How could infrastructure improve patient flow? 

Easing pressure on EDs requires a multifaceted approach that includes:

  • Reducing the numbers of patients presenting by improving access to primary care, creating GP-led urgent care centres for non-emergency cases and ensuring a higher level of medical or nursing care in residential aged care facilities
  • Tackling bed-block by improving timely discharge. This could be achieved by expanding Hospital in the Home. It also links back to the provision of better medical care in residential aged care facilities and disability care. 

However, Australia also, undoubtedly, needs greater capacity in its EDs and hospitals. Capacity has clearly not kept up with demand, either for ED services or hospital admissions. 

As the AMA states

“A key metric of public hospital capacity is their ability to cater for the number of older people (65+) in the community…People aged 65 and over represent 16 per cent of the population, but account for 50 per cent of total admitted bed days in hospital…An increase in public hospital bed capacity must be part of the solution to avoid deepening the public hospital access crisis…”
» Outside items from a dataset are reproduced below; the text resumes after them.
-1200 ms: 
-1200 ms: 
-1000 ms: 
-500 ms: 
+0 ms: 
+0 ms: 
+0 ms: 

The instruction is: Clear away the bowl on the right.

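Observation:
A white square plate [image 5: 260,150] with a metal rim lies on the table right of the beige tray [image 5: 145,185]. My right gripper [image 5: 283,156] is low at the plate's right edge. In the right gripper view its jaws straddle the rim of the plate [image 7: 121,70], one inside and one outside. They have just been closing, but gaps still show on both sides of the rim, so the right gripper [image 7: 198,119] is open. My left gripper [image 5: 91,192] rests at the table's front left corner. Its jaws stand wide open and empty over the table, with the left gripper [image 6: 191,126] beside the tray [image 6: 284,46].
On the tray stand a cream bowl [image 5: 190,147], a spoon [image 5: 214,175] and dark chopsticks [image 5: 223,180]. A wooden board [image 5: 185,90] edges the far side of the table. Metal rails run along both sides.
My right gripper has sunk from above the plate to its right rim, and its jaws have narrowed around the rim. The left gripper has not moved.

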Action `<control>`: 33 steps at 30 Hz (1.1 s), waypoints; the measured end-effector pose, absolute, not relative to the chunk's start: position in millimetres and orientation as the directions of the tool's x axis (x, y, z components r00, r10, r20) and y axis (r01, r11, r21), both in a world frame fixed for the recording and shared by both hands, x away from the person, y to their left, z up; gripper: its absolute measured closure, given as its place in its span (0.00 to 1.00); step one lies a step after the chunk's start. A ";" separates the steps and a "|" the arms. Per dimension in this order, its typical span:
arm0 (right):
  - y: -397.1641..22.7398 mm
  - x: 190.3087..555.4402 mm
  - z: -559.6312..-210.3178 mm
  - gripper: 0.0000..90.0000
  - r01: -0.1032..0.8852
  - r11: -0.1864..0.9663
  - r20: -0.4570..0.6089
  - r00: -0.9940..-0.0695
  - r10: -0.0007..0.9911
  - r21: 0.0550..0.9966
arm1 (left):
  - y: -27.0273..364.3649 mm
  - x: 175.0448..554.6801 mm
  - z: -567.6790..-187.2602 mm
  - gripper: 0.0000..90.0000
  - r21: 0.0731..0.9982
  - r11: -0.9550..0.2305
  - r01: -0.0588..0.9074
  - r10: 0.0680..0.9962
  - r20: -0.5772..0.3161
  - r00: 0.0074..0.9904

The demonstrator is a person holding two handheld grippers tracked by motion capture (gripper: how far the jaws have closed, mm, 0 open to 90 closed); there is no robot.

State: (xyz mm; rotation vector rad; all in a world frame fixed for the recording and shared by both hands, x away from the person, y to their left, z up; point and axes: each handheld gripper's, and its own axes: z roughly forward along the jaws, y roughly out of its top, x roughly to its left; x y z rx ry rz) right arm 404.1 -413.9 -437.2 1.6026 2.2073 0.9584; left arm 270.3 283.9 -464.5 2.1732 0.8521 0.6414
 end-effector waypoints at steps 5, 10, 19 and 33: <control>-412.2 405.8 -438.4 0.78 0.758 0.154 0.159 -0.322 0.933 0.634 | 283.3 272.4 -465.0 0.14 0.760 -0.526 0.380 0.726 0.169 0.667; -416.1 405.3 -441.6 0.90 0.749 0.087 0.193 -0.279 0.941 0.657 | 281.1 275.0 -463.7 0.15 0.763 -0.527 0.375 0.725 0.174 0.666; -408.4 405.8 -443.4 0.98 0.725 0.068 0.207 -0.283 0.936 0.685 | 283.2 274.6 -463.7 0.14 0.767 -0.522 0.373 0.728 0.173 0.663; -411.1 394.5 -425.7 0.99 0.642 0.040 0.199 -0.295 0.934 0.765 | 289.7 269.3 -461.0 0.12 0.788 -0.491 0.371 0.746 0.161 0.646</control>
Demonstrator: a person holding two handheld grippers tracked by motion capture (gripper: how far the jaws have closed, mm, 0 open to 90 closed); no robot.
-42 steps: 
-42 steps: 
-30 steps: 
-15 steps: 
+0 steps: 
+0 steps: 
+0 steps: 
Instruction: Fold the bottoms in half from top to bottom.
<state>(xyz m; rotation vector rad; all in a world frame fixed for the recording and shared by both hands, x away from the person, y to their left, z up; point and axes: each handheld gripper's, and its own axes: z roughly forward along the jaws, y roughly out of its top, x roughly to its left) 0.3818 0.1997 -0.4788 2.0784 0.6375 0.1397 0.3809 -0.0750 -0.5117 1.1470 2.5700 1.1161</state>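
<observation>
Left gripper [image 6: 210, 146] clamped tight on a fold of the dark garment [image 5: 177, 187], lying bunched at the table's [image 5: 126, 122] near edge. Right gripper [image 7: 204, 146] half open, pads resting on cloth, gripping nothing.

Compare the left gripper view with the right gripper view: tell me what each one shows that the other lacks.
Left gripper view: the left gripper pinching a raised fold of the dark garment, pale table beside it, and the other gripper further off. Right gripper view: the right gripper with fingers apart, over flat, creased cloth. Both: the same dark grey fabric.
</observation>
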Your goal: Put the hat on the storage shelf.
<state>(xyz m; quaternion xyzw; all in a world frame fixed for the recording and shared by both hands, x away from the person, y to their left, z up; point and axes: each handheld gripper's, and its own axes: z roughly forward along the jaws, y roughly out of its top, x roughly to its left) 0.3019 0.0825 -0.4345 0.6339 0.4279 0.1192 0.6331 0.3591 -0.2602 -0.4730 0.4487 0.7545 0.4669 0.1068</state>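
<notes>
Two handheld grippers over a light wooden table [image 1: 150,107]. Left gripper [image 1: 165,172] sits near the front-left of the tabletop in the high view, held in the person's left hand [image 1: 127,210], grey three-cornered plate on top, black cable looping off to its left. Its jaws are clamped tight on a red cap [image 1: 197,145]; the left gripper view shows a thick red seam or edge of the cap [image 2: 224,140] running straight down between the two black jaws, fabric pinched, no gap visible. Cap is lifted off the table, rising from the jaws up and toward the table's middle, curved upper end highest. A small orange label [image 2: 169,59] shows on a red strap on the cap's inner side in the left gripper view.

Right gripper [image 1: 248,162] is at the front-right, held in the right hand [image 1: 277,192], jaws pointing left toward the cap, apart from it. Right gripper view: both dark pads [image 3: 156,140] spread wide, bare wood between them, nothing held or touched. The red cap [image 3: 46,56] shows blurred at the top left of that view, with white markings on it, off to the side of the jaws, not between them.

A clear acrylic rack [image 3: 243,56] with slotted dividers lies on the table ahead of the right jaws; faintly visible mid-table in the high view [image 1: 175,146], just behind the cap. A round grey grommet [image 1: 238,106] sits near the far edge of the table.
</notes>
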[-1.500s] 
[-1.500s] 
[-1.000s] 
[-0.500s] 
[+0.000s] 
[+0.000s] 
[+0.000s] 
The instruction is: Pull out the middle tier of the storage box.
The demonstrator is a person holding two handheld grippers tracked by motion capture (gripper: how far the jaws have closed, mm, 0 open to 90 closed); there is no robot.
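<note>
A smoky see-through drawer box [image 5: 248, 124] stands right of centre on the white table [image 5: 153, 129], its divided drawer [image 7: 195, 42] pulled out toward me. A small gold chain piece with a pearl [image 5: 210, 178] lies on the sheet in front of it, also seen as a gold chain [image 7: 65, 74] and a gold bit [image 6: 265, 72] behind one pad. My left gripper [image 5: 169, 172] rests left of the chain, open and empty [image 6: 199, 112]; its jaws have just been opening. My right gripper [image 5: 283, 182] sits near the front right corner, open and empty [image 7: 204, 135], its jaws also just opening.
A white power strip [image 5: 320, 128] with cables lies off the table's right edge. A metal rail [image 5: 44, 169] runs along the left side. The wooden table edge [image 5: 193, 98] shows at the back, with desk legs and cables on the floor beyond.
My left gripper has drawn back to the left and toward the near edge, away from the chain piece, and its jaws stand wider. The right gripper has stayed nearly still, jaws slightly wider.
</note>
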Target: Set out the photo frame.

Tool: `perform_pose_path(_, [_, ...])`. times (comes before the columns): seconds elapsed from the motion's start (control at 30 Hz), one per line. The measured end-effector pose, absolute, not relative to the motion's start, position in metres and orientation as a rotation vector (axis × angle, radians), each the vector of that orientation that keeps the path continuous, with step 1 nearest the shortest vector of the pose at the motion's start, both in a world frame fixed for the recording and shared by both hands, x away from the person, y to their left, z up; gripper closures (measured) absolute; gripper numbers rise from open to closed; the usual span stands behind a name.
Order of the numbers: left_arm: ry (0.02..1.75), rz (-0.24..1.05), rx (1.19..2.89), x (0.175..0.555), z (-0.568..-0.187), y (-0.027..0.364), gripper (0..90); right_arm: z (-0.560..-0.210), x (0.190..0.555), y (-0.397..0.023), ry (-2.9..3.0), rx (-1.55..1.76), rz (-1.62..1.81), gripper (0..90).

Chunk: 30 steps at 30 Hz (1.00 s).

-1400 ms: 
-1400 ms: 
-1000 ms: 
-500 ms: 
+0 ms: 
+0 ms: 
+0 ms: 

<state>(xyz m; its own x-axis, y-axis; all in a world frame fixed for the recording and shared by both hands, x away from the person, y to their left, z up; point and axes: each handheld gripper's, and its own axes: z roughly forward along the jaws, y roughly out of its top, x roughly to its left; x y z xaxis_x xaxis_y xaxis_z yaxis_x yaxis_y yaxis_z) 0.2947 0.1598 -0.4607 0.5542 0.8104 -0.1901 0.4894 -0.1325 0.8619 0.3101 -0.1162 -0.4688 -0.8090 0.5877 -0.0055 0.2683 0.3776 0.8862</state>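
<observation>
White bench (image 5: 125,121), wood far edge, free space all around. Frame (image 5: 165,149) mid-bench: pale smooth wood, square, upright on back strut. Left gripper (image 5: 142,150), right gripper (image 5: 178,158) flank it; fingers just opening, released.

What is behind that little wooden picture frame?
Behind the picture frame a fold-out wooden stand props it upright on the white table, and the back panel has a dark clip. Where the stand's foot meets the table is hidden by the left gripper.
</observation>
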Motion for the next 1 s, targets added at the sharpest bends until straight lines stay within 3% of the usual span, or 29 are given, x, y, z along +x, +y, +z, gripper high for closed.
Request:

The AMA’s projections show that, if current trends continue, by 2030-31:

  • Average daily admissions from the ED will exceed 20% of total bed capacity (we’ve already hit 10%)
  • There will be approximately 7,150 fewer beds than needed for the older population.

That means it’s time to start planning for increased capacity. It will be needed – indeed, it already is. 

Mobile and modular healthcare facilities offer a cost-effective, time-sensitive way to:

  • Extend and enhance ED capacity 
    • Assessment areas
    • Short-stay units
    • Dedicated, secure spaces to treat patients presenting with mental health conditions (a growing cohort)
    • Better waiting areas 
    • Improving air purification to reduce the risk of COVID-19 transmission
    • Create negative pressure isolation rooms for COVID-19-positive patients or those presenting with symptoms of other respiratory diseases
    • Private video telehealth offices to support virtual triage
  • Extend hospital capacity
    • Creating new wards for patients most likely to need admission from the ED, namely older patients or those with chronic conditions or mental health needs
    • Creating additional surgical capacity to tackle the backlog of elective cases and reduce the likelihood of patients presenting to the ED.

The AMA is lobbying for a suite of reforms, including partnership funding between the States and Commonwealth to “add more beds (in the ED and across the hospital).” They want public hospitals “to be given additional funding to expand their capital infrastructure where needed…to fund proposals that would result in improvements for EDs, given this is a priority area.”